Actionable Steps for Your Next Workout
Don't just stare at the screen. Use these steps to dial in your training without getting lost in the math.
- Find Your True Resting Heart Rate: Measure it the second you wake up, before you even get out of bed. Use your index and middle finger on your neck or wrist. Do this for three days and take the average. A lower number usually means a more efficient cardiovascular system.
- Ignore the 220-Age Rule: Use the Tanaka formula ($208 - (0.7 \times \text{age})$) for a more realistic baseline.
- Calibrate Your Zones: Go for a run or a bike ride at a pace where you can just barely maintain a conversation. Check your heart rate. That is your individual Zone 2 ceiling. Use that as your anchor.
- Track Recovery, Not Just Output: Watch how fast your heart rate drops in the first two minutes after you stop exercising. A drop of 30–50 beats in the first minute is a sign of a very healthy heart.

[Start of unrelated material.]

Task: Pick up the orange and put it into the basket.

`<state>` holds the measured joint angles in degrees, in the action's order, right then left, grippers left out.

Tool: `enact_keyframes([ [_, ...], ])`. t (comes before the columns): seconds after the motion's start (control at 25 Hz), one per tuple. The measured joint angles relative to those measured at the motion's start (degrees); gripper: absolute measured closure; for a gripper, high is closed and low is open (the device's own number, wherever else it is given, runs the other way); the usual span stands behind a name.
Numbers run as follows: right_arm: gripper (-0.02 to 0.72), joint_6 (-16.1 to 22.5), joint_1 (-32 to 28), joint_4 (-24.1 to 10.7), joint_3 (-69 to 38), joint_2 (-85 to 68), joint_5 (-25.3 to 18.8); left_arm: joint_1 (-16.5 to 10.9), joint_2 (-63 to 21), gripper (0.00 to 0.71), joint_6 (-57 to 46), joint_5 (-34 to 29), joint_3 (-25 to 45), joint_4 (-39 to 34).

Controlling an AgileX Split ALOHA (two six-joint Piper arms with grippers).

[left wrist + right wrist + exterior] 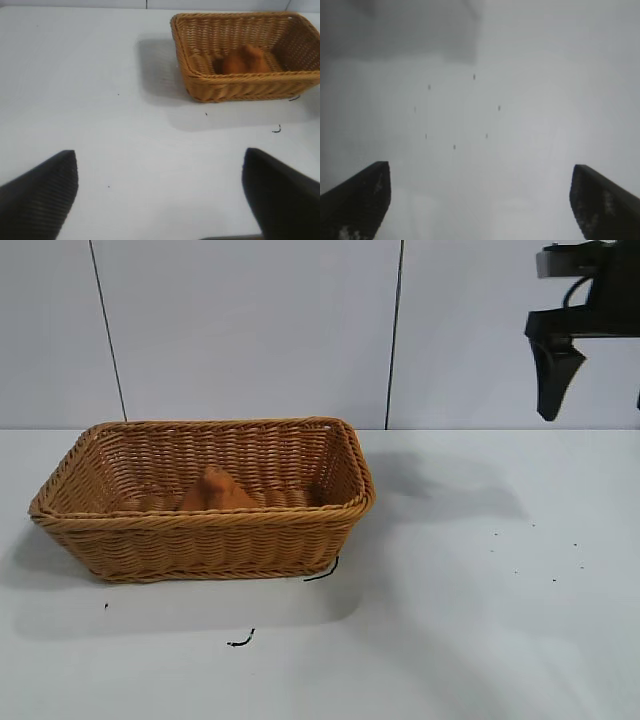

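Note:
The orange [216, 490] lies inside the wicker basket [210, 535] at the left of the table; its knobby top shows above the near rim. The left wrist view also shows the orange [245, 60] in the basket [240, 85], far from my left gripper [160, 195], which is open and empty over bare table. My right gripper [480, 200] is open and empty, held high above the table at the exterior view's upper right, where one dark finger [555, 375] shows. The left arm is out of the exterior view.
The white table [480, 620] has small black specks at the right and two short black marks [240, 640] near the basket's front. A white panelled wall stands behind.

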<state>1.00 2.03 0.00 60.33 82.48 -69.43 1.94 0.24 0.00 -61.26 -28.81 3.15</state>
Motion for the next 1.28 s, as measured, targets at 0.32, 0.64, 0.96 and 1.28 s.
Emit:
enact_keyframes([
  [0.32, 0.008, -0.4, 0.0, 0.3, -21.5, -29.2, 5.2, 0.0, 0.0, 0.071, 0.0, 0.1, 0.0, 0.0],
  [0.64, 0.008, -1.0, 0.0, 0.3, -31.4, -57.3, 10.9, 0.0, 0.0, 0.071, 0.0, 0.0, 0.0, 0.0],
  [0.96, 0.008, -1.0, 0.0, 0.3, -31.7, -79.2, 11.0, 0.0, 0.0, 0.071, 0.0, 0.0, 0.0, 0.0],
  [1.28, 0.008, -1.0, 0.0, 0.3, -31.7, -82.7, 10.9, 0.0, 0.0, 0.071, 0.0, 0.0, 0.0, 0.0],
])
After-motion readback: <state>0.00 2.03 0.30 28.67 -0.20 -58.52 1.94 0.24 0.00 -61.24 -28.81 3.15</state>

- Watch for Trends: If your heart rate is 10 beats higher than usual for the same pace, take a rest day. You’re likely fighting off a cold or you’re under-recovered.
Knowing what should your heart rate be during exercise isn't about hitting a specific number every single time. It's about understanding the language your body speaks. Some days your heart is a Ferrari; other days it’s a tractor. Both are fine, as long as you aren't trying to drive the tractor like it’s on a Formula 1 track.
Instead of obsessing over the exact digits, focus on the range. If you can stay consistent, keep your "easy" days easy, and save your "hard" days for when you actually feel energized, you’ll see way more progress than you ever would by following a 50-year-old math equation. High-quality training is about the intersection of data and intuition. Use the monitor, but listen to your breath.